Data provided:
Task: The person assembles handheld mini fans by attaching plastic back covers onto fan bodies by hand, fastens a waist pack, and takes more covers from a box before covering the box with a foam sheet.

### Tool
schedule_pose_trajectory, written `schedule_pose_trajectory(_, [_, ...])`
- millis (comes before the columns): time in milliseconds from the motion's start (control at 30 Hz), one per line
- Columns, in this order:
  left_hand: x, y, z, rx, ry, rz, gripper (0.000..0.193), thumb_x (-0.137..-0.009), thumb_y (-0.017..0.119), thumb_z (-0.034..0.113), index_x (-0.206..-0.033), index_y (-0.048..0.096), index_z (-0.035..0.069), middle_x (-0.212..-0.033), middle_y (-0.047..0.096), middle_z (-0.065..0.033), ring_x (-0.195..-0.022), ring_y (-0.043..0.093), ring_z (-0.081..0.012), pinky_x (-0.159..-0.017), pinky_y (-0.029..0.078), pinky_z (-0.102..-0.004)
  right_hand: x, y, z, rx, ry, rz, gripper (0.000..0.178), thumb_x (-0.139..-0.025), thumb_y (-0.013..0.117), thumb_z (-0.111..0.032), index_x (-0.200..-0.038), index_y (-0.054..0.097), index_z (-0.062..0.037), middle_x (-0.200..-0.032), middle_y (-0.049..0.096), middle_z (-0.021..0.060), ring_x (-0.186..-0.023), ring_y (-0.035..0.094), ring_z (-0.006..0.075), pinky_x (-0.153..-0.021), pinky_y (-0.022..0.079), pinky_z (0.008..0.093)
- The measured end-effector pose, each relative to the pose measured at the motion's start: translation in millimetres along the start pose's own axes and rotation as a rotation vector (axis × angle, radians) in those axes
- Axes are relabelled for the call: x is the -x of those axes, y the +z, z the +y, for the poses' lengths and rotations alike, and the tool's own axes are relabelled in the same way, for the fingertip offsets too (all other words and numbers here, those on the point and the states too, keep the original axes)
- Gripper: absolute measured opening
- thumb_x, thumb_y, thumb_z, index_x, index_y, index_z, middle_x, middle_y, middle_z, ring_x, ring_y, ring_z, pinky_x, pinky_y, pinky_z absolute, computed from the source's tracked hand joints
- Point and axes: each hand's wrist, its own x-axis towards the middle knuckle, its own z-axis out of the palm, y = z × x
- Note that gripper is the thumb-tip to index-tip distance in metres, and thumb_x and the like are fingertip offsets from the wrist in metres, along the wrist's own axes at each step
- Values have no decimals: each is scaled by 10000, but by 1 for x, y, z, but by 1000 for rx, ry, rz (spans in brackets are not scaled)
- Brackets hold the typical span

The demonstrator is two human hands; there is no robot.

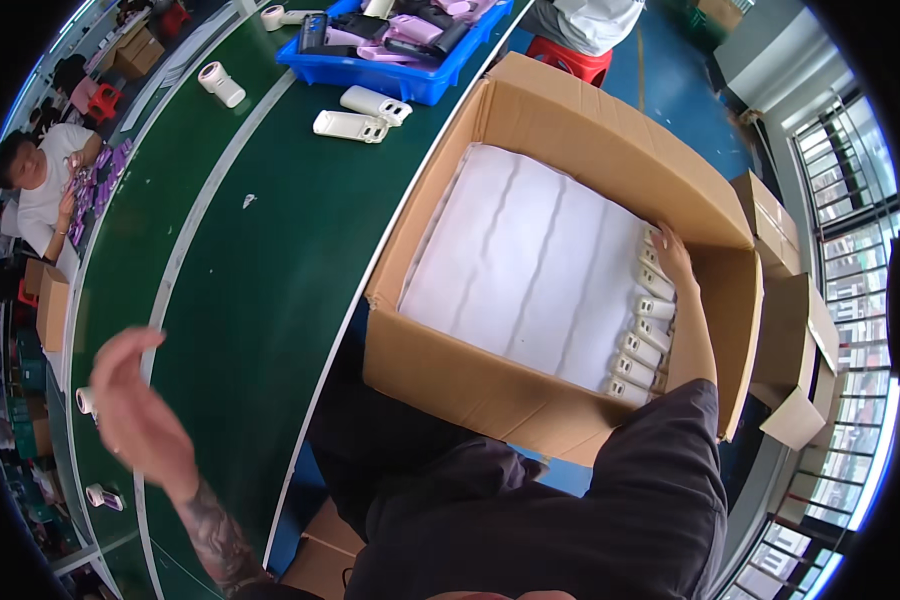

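My right hand (674, 258) reaches into a large open cardboard box (490, 400), its fingers closed around a white plastic casing (649, 240) at the far end of a row. Several more white casings (645, 335) lie side by side along the box's right part, partly hidden by my forearm. White sheeting (530, 260) with wavy grey lines covers the rest of the box's inside. Over the green table (270, 250), my left hand (142, 415) is raised, somewhat blurred, its fingers apart and nothing seen in them. A small white device (86, 401) is partly hidden behind it.
A blue crate (430, 82) of purple and black parts stands on the table's far end. Two white casings (350, 126) lie beside it, and a white cylindrical device (221, 85) farther left. A co-worker (45, 180) handles purple pieces at left. Cardboard boxes (795, 340) stand at right.
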Motion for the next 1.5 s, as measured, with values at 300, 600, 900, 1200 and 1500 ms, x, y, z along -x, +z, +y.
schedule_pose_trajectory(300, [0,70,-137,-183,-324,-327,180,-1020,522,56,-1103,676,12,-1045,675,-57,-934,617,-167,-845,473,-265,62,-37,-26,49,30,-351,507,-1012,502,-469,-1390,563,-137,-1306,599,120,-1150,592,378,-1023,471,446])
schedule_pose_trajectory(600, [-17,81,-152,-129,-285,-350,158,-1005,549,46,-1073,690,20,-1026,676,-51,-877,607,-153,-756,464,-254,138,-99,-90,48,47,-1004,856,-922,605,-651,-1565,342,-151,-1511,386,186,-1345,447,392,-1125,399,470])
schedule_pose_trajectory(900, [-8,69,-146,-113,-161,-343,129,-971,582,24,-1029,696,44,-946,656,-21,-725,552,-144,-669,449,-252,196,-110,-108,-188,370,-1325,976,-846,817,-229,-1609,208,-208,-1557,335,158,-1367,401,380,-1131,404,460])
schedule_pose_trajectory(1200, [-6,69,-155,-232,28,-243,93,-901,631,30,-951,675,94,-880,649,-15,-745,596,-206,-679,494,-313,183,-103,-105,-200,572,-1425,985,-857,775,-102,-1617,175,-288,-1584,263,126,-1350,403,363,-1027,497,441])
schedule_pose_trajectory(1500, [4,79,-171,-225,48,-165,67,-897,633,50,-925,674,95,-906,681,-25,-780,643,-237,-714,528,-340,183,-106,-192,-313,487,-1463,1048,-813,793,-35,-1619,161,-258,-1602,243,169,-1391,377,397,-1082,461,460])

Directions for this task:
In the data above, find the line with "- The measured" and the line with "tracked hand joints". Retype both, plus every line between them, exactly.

Answer for the task:
- The measured end-effector pose, each relative to the pose measured at the motion's start: translation in millimetres along the start pose's own axes and rotation as a rotation vector (axis × angle, radians) in those axes
- Axes are relabelled for the call: x is the -x of those axes, y the +z, z the +y, for the poses' lengths and rotations alike, and the tool's own axes are relabelled in the same way, for the fingertip offsets too (all other words and numbers here, those on the point and the states too, keep the original axes)
- Gripper: absolute measured opening
- thumb_x, thumb_y, thumb_z, index_x, index_y, index_z, middle_x, middle_y, middle_z, ring_x, ring_y, ring_z, pinky_x, pinky_y, pinky_z absolute, computed from the source's tracked hand joints

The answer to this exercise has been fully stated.